Ce procès-verbal doit être diffusé (appelé officiellement « publicité ») :

  • Par lettre recommandé avec AR, il est envoyé à la famille, avec mise en demeure de remettre en état la tombe.
  • Certains passages de ce document sont placés à l'entrée de la mairie, du cimetière, avec obligation de renouveler sous quinzaine pendant un mois. Le procés-verbal est accompagné d'un certificat du Maire spécifiant le bon affichage des présentes.
  • la liste des concessions abandonnées est disponible auprès du conservateur du cimetière.
  • Un affichage "Concession abandonnée" est mis en place sur les tombes concernées.

 

Trois ans après l'établissement du premier document, un second procès verbal est effectué dans les mêmes conditions que le premier, pour ainsi vérifier s'il y a eu réparations ou pas :

  • Si la concession est à nouveau en bon état, la procédure est alors suspendue.
  • Si rien n'a été fait, un nouveau procés-verbal est envoyé à la famille dans les mêmes conditions. Ils ont alors 1 mois pour agir.
  • si la famille n'est pas connue ou identifiée, le document est affiché en mairie et au cimetière.
  • Au bout d'un mois, une réunion de conseil municipal vient statuer sur la reprise ou non de la concession. 

 

Après la reprise de concession

Après validation par la conseil municipal, un arrêté municipal est mis en place, faisant l'objet d'une publication.

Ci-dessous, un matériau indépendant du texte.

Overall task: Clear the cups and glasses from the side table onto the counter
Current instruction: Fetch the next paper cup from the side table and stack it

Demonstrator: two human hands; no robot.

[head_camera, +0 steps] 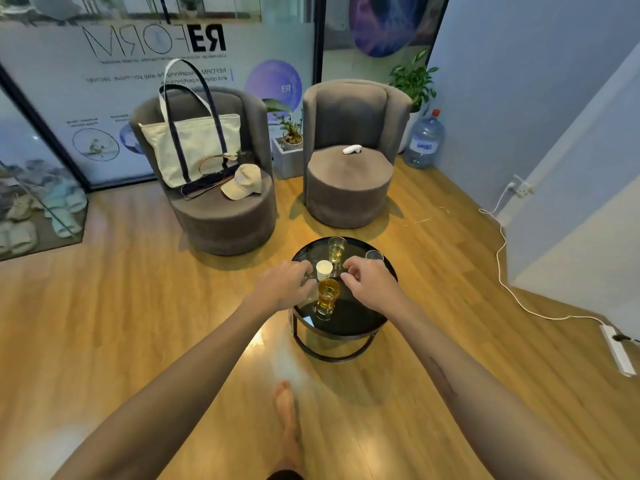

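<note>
A round black glass side table (353, 317) stands on the wooden floor in front of me. On it are a glass of amber drink (327, 296) near the front, a white paper cup (324, 270) behind it, a clear glass with a little yellow liquid (336, 249) at the back, and an empty clear glass (374, 257) at the right rim. My left hand (284, 284) hovers left of the paper cup, fingers curled, holding nothing. My right hand (369, 280) hovers on the right of the amber glass, fingers also curled and empty.
Two grey round armchairs face the table: the left one (221, 216) holds a canvas tote bag (188, 148) and a beige cap (242, 181). A water jug (424, 140) stands by the right wall. A white cable (509, 271) and power strip (618, 353) lie on the floor at right. My bare foot (287, 414) is below.
</note>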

Un mois plus tard les travaux de remise en état et de reprise de concession peuvent démarrer, sur décision du maire.

A savoir :

  • le démantèlement du monument funéraire (pierre tombale, stèles, plaques, …), soit pour destruction, soit pour revente ;
  • l'exhumation des restes à placer dans l'ossuaire ou incinérés en vertu de l'article L. 2223-4 du CGCT.
    Une fois ces opérations réalisées, la concession peut être remise en circulation.